Aux termes des projets d’accords de coalition, le rôle de Smotrich en tant que ministre au sein du ministère de la Défense lui permettra de nommer les généraux qui dirigent le COGAT (Coordinateur des activités gouvernementales dans les territoires) et son bureau chargé de superviser de nombreuses questions liées aux implantations, l’Administration civile, sous réserve de l’approbation de Netanyahu.
Actuellement, le major général en charge du COGAT est nommé par le ministre de la Défense sur recommandation du chef d’état-major de Tsahal, et le général de brigade qui supervise l’Administration civile est nommé par le chef d’état-major de l’armée.
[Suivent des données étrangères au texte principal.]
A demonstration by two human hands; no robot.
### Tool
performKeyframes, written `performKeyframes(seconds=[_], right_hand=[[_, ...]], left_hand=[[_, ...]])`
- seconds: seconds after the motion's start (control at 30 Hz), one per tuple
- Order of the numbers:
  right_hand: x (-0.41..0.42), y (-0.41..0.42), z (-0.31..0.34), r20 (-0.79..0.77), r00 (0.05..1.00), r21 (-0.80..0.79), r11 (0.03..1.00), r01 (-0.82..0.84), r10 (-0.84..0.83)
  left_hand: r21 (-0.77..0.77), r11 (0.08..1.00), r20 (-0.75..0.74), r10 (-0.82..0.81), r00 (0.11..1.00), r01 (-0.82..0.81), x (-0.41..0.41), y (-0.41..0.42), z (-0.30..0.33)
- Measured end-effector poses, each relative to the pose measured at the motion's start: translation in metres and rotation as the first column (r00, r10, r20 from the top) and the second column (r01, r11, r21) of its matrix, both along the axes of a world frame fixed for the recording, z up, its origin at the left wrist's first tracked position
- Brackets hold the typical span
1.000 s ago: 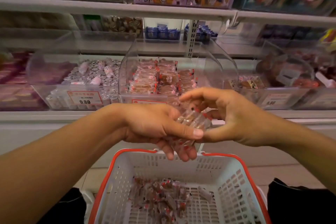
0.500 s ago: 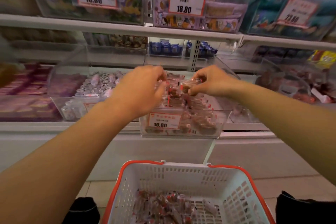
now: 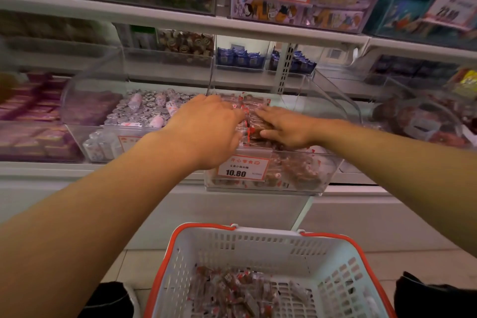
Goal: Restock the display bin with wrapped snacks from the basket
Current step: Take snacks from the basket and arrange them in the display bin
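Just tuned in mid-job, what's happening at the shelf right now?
A person is restocking the clear plastic display bin tagged 10.80. Both hands are inside it on the rows of brown, red-trimmed wrapped snacks: the left hand lies over the left side of the pile, and the right hand lies flat with straight fingers on top, apparently settling them. Below, the white plastic basket with the orange rim holds more loose wrapped snacks, so more remains to move.

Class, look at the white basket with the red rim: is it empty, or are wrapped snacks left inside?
Not empty. A layer of wrapped snacks covers the floor of the basket.
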State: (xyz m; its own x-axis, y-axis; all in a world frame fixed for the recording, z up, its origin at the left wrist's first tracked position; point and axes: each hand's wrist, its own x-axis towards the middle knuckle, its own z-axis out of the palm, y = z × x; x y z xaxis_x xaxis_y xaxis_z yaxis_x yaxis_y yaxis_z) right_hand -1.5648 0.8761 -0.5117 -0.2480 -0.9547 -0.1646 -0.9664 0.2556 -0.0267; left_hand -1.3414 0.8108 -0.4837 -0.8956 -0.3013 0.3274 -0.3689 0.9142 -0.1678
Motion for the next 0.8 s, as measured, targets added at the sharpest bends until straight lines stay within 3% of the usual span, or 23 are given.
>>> performKeyframes(seconds=[0.3,0.5,0.6,0.67,0.7,0.73,0.77,0.8], right_hand=[[0.002,-0.019,-0.004,-0.125,0.992,0.105,0.994,0.022,-0.009],[0.002,-0.022,0.001,-0.049,0.999,0.113,0.993,0.022,-0.016],[0.013,-0.009,0.014,-0.002,1.0,-0.005,1.0,0.02,-0.02],[0.026,0.007,0.024,-0.025,0.999,-0.188,0.982,0.016,-0.021],[0.033,0.016,0.026,-0.039,0.999,-0.345,0.939,0.014,-0.029],[0.04,0.028,0.025,-0.045,0.998,-0.549,0.836,0.012,-0.044],[0.049,0.042,0.021,-0.045,0.998,-0.762,0.647,-0.012,-0.035],[0.058,0.059,0.014,-0.06,0.998,-0.916,0.397,-0.055,0.0]], left_hand=[[0.007,1.0,0.041,-0.011,0.999,0.01,-0.005,0.003,-0.005],[0.015,1.0,-0.013,0.002,1.0,-0.002,-0.009,0.003,-0.007],[0.052,0.998,-0.094,-0.023,0.995,0.028,-0.004,0.007,-0.003],[0.06,0.993,-0.19,-0.084,0.978,0.097,0.001,0.012,-0.001],[0.043,0.988,-0.252,-0.134,0.958,0.149,0.004,0.015,-0.001],[0.003,0.979,-0.313,-0.191,0.93,0.202,0.007,0.019,-0.002],[-0.052,0.966,-0.374,-0.253,0.892,0.252,0.01,0.023,-0.004],[-0.11,0.949,-0.424,-0.315,0.849,0.297,0.012,0.029,-0.008]])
Kohavi aurait également évoqué le projet du leader d’extrême-droite d’Otzma Yehudit, Itamar Ben Gvir, de prendre le contrôle de la police des frontières de Cisjordanie, dans le cadre de son rôle élargi promis en tant que ministre en charge de la Sécurité nationale. Cette unité est actuellement subordonnée à l’armée et au ministère de la Défense.
Le chef d’état-major de Tsahal, qui quittera ses fonctions le 17 janvier, aurait exprimé sa « profonde inquiétude » quant à ces activités qui nuiront à l’armée.
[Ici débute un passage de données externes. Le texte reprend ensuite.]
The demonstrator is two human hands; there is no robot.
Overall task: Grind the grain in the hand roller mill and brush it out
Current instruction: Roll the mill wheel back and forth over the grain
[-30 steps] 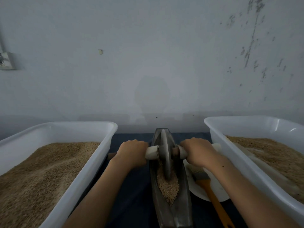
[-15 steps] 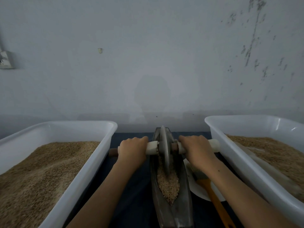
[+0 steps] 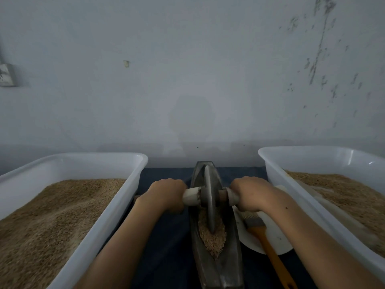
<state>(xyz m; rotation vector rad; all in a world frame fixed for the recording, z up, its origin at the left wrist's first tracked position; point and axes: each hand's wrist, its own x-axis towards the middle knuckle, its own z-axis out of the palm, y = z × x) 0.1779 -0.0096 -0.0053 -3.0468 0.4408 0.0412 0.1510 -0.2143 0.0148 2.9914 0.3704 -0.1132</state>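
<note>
A boat-shaped metal mill trough (image 3: pixel 231 265) lies lengthwise in front of me on the dark cloth. Its grey roller wheel (image 3: pixel 209 197) stands upright in the groove, over a heap of grain (image 3: pixel 212 236). The axle (image 3: pixel 192 196) sticks out to both sides. My left hand (image 3: pixel 164 195) grips the left handle and my right hand (image 3: pixel 250 192) grips the right one, fingers curled over. A brush (image 3: pixel 265 240) with an orange handle lies on a white plate (image 3: pixel 277 238) just right of the trough, under my right forearm.
A white plastic tub (image 3: pixel 116 207) full of grain stands at the left. A second white tub (image 3: pixel 291 184) with grain stands at the right. Between them lies a narrow strip of dark blue cloth (image 3: pixel 166 247). A grey wall rises close behind.
The wheel rolled away from me along the trough half a second ago, then came back toward me. Both hands stayed on the handles throughout.
</note>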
La Douzième chaîne a cité les propos de Kohavi : « Les changements convenus rompent la chaîne de commandement et portent atteinte à la souveraineté du général du Commandement du Centre et à la responsabilité de Tsahal en [Cisjordanie] ».
Kohavi et Netanyahu n’ont apparemment pas discuté d’une information selon laquelle le nouveau gouvernement cherche à donner au Grand-Rabbinat le contrôle de la sélection du grand rabbin de Tsahal, et à le forcer à suivre les règles religieuses du Rabbinat. La question n’avait apparemment pas encore été relayée au moment de l’appel de jeudi.
L’appel inhabituel de Kohavi à Netanyahu a été approuvé par le ministre sortant de la Défense, Benny Gantz, a rapporté la chaîne.
Les fuites apparemment coordonnées sur l’appel ont été attribuées par les médias israéliens à une source familière de l’affaire, sans préciser s’il s’agissait de l’armée ou d’un proche de Netanyahu.
Tsahal a nié être à l’origine de la fuite de l’appel, accusant apparemment une source politique d’en être responsable, et a déclaré ne pas être à l’origine des « fausses citations » attribuées à Kohavi.
« Tsahal doit être tenue à l’écart du discours politique », a ajouté l’armée.
Le bureau de Netanyahu a publié une réponse suite à ces informations, indiquant qu’il « ne répondra pas aux questions sur les conversations entre le Premier ministre désigné et les hauts responsables de la Défense ».
Netanyahu a jusqu’au 2 janvier pour conclure officiellement des accords avec ses partenaires de coalition avant que le nouveau gouvernement ne prête serment. Mais aucun des partis n’a encore signé d’accord de coalition final avec le Likud, même si Otzma Yehudit et HaTzionout HaDatit ont annoncé la semaine dernière avoir conclu des ententes avec le parti de Netanyahu.